Unlike the tornados of the mid-west, hurricanes usually are tracked well in advance of their arrival in an area. This issue is usually whether or not the storm will stay on a projected track or veer into another direction. If a hurricane is projected to hit your area make sure to keep your eyes on the TV weather reports and listen to your emergency radio to get up to the minute updates.

Hurricane damage can be severe when you get to category 3 storms and higher. They can produce flooding, cause massive wind damage and spawn tornados. The key to riding out a hurricane if you choose to do so is proper preparation.

I need to make a few points before I go any further…

If you have children, especially younger ones, I would recommend evacuating if it appears it will be a severe storm. If you are given mandatory evacuation orders, PLEASE follow the direction of local officials and evacuate. If you live on the coastline where you have to worry about storm surge I would evacuate as well. Evaluate your situation and decide what the best and SAFEST course of action to follow for you and your family.

Planning is the key to riding out a hurricane in your home. Have a plan, have the supplies and tools needed and be ready to put that plan into action. There are several items you should have available in the event of a hurricane striking your area:

--You should have at a minimum --
Full tank of gas in vehicle (in case evacuation order is given)
Stored food
Plenty of stored water
First-aid kit
Plywood (for covering windows)
A few tarps (maybe needed to cover broken windows or roof damage)
Flashlights
Plenty of batteries
NOAA radio
Generator
Fuel for generator
Chainsaw (for afterwards if there are trees in your area)

Some important tips:
Do not go outside in the middle of the storm.
When the storm dies down, that was round one and you are most likely in the eye of the storm, be prepared for round two.
Stay away from windows and doors during hurricane.
Once the storm is over be careful of downed power lines.
Once the storm is over be careful of water from the tap; it could be contaminated from flooding and may need to be boiled.

Preparation before the storm is important.
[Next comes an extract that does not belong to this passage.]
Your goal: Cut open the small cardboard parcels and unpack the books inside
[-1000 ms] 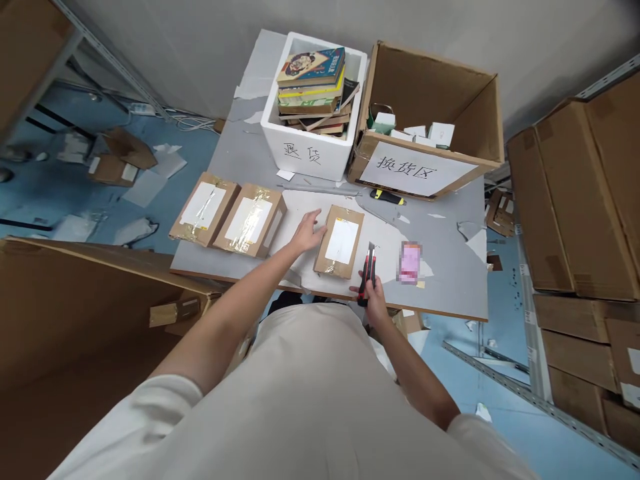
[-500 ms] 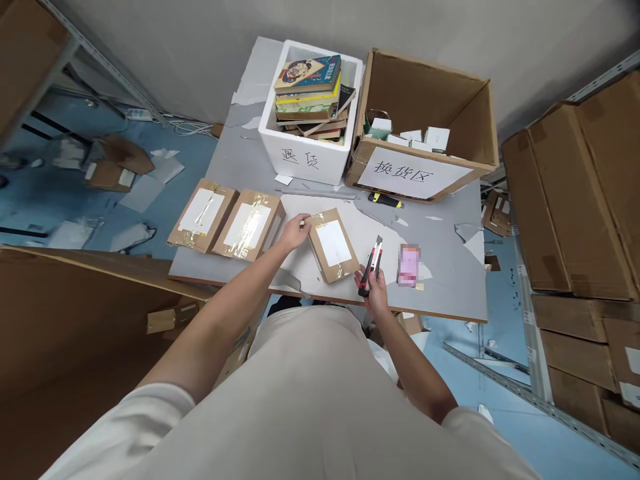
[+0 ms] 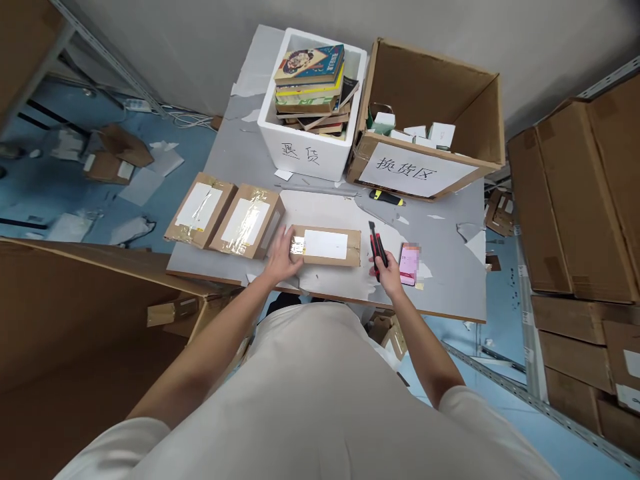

Prior to any storm even approaching there are things you could do to help your house survive a hurricane. One of the easiest is to install a hurricane kit on your garage door. The garage door is one of the real weak points of the house; kits are available from Lowe’s and Home Depot that can be put on a garage door to better help it withstand the high winds and pressures created by a hurricane. Measure all of your windows and either have storm shutters installed or pre cut plywood sheets and number them for each window, so they can be installed quickly.

The most important thing to remember when riding out a storm is to stay calm, stay together and stay safe. Don’t do anything crazy or stupid for that matter; everyone’s safety is your first priority. Try to keep busy with card games or reading a book, try to keep your mind occupied and off the crazy weather formation outside your door.

Hurricanes are one of the more common severe weather systems and we experience a few major ones every year. Some years are worse than other but the worst thing that can happen is becoming complacent. When a big one hits, they hit hard and are merciless, lessons can be learned from storms like Katrina; government response on all levels can be delayed for hours or days. Please count on being on your own for at LEAST 72 hours AFTER the storm ends. Make sure you have enough food and clean water to last at least that long. Items like the generator and chainsaw can help with life after the storm and the ensuing cleanup. Please don’t wait for the warning that a hurricane is coming to start preparing. DO IT NOW! You are responsible for your safety as well as your families, so take the threat seriously!

...that is all.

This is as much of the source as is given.